## Work instruction
Reproduce all of the data that follows, character for character.

_____

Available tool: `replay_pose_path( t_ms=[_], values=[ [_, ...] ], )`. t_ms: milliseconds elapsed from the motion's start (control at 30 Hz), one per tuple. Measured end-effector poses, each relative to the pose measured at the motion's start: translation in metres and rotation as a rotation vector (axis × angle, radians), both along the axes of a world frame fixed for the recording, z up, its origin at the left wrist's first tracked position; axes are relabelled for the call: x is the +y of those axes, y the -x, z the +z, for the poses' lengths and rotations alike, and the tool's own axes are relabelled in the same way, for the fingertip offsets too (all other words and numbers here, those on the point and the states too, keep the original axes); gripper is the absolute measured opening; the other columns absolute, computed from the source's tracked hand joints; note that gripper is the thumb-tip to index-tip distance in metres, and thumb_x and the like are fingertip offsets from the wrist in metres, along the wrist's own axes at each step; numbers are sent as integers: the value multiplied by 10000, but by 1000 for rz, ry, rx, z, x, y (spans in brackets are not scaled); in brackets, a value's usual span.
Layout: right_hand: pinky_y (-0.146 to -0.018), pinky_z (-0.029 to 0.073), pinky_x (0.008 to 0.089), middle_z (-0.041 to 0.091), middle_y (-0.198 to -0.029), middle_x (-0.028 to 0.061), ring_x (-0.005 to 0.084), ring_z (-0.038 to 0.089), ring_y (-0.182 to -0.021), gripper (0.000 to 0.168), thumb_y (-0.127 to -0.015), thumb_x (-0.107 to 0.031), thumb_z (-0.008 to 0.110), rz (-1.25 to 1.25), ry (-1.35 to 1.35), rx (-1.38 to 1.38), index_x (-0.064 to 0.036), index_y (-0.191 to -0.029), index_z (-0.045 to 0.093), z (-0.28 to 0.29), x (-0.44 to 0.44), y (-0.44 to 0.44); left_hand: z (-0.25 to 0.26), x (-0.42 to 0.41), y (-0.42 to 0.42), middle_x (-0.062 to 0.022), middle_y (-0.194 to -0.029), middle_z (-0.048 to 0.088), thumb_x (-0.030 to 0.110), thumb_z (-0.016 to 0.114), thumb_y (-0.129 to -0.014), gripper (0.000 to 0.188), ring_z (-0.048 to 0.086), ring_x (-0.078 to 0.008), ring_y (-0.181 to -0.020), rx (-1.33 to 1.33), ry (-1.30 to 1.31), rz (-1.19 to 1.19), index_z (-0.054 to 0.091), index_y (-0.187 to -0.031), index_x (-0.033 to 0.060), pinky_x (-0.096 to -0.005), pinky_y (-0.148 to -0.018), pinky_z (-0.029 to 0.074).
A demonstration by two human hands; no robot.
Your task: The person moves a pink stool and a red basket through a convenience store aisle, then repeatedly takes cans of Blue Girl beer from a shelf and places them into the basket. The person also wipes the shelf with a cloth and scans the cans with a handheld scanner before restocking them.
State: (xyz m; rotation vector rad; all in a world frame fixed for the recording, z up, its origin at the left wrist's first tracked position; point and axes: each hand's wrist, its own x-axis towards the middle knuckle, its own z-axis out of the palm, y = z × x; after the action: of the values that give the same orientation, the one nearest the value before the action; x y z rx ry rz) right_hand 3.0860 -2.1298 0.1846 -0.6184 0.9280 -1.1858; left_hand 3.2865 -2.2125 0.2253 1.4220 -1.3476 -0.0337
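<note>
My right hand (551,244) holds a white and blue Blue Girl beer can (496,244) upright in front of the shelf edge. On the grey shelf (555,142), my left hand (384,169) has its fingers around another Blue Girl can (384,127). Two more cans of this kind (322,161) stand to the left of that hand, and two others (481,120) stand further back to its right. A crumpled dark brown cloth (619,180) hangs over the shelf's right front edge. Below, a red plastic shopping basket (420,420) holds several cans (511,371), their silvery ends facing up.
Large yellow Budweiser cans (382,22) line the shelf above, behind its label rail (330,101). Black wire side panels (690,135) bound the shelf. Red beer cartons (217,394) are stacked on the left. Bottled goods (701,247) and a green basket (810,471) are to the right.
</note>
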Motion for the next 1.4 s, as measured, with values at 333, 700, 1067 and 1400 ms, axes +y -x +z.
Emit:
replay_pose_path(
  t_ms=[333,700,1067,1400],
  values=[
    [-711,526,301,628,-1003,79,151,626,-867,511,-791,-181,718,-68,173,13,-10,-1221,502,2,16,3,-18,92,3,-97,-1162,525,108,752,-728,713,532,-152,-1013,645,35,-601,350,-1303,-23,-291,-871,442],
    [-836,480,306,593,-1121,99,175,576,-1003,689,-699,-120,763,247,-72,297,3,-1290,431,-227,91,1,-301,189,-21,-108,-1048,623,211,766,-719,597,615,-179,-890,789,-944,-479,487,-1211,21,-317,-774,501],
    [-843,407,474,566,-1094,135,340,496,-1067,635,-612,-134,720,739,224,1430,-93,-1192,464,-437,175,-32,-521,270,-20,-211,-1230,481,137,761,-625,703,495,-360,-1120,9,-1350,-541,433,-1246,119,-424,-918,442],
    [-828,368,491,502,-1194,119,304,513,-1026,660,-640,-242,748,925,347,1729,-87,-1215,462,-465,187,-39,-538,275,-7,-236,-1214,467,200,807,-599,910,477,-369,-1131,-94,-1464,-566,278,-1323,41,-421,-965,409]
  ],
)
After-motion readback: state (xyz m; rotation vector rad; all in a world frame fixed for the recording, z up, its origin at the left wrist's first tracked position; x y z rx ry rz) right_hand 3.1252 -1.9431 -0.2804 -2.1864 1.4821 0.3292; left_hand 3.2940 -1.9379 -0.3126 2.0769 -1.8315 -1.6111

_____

## Expected answer
Available tool: `replay_pose_path( t_ms=[_], values=[ [_, ...] ], )`. t_ms: milliseconds elapsed from the motion's start (control at 30 Hz), one per tuple. Measured end-effector poses, each relative to the pose measured at the motion's start: translation in metres and rotation as a rotation vector (axis × angle, radians), both along the axes of a world frame fixed for the recording, z up, its origin at the left wrist's first tracked position; axes are relabelled for the call: x is the +y of those axes, y the -x, z the +z, for the poses' lengths and rotations alike, and the tool's own axes are relabelled in the same way, for the fingertip offsets too (all other words and numbers here, those on the point and the states too, keep the original axes); gripper is the absolute measured opening; the other columns absolute, computed from the source's tracked hand joints; note that gripper is the thumb-tip to index-tip distance in metres, and thumb_x and the like are fingertip offsets from the wrist in metres, along the wrist's own axes at each step; numbers are sent as integers: the value multiplied by 10000, but by 1000 for rz, ry, rx, z, x, y (spans in brackets are not scaled); in brackets, a value's usual span.
Layout: right_hand: pinky_y (-0.146 to -0.018), pinky_z (-0.029 to 0.073), pinky_x (0.008 to 0.089), middle_z (-0.041 to 0.091), middle_y (-0.198 to -0.029), middle_x (-0.028 to 0.061), ring_x (-0.005 to 0.084), ring_z (-0.038 to 0.089), ring_y (-0.182 to -0.021), gripper (0.000 to 0.168), thumb_y (-0.127 to -0.015), thumb_x (-0.107 to 0.031), thumb_z (-0.008 to 0.110), rz (-1.25 to 1.25), ry (-1.35 to 1.35), rx (-1.38 to 1.38), index_x (-0.064 to 0.036), index_y (-0.191 to -0.029), index_z (-0.045 to 0.093), z (-0.28 to 0.29), x (-0.44 to 0.44), y (-0.44 to 0.44); left_hand: z (-0.25 to 0.26), x (-0.42 to 0.41), y (-0.42 to 0.42), middle_x (-0.062 to 0.022), middle_y (-0.194 to -0.029), middle_z (-0.048 to 0.088), thumb_x (-0.030 to 0.110), thumb_z (-0.016 to 0.114), thumb_y (-0.129 to -0.014), gripper (0.000 to 0.188), ring_z (-0.048 to 0.086), ring_x (-0.078 to 0.008), ring_y (-0.181 to -0.020), rx (-1.33 to 1.33), ry (-1.30 to 1.31), rz (-1.19 to 1.19), index_z (-0.054 to 0.091), index_y (-0.187 to -0.031), index_x (-0.033 to 0.060), pinky_x (-0.096 to -0.005), pinky_y (-0.148 to -0.018), pinky_z (-0.029 to 0.074).
A demonstration by two human hands; no robot.
Your task: The person moves a pink stool and a red basket through a convenience store aisle, then repeatedly takes cans of Blue Girl beer from a shelf and places them into the basket. The person also wipes the shelf with a cloth and scans the cans with a handheld scanner before restocking them.
State: (xyz m; rotation vector rad; all in a world frame fixed for the recording, z up, its origin at the left wrist's first tracked position; point and axes: each hand's wrist, its own x-axis towards the middle knuckle, its own z-axis out of the palm, y = z × x; after the action: of the values that give the same orientation, the one nearest the value before the action; x y z rx ry rz) right_hand 3.0860 -2.1298 0.1846 -0.6184 0.9280 -1.1858; left_hand 3.2865 -2.2125 0.2253 1.4220 -1.3476 -0.0337
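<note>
My right hand (551,244) holds a white and blue Blue Girl beer can (496,244) upright in front of the shelf edge. On the grey shelf (555,142), my left hand (384,169) has its fingers around another Blue Girl can (384,127). Two more cans of this kind (322,161) stand to the left of that hand, and two others (481,120) stand further back to its right. A crumpled dark brown cloth (619,180) hangs over the shelf's right front edge. Below, a red plastic shopping basket (420,420) holds several cans (511,371), their silvery ends facing up.
Large yellow Budweiser cans (382,22) line the shelf above, behind its label rail (330,101). Black wire side panels (690,135) bound the shelf. Red beer cartons (217,394) are stacked on the left. Bottled goods (701,247) and a green basket (810,471) are to the right.
</note>
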Motion for the next 1.4 s, as measured, with values at 333, 700, 1067 and 1400 ms, axes +y -x +z.
Emit:
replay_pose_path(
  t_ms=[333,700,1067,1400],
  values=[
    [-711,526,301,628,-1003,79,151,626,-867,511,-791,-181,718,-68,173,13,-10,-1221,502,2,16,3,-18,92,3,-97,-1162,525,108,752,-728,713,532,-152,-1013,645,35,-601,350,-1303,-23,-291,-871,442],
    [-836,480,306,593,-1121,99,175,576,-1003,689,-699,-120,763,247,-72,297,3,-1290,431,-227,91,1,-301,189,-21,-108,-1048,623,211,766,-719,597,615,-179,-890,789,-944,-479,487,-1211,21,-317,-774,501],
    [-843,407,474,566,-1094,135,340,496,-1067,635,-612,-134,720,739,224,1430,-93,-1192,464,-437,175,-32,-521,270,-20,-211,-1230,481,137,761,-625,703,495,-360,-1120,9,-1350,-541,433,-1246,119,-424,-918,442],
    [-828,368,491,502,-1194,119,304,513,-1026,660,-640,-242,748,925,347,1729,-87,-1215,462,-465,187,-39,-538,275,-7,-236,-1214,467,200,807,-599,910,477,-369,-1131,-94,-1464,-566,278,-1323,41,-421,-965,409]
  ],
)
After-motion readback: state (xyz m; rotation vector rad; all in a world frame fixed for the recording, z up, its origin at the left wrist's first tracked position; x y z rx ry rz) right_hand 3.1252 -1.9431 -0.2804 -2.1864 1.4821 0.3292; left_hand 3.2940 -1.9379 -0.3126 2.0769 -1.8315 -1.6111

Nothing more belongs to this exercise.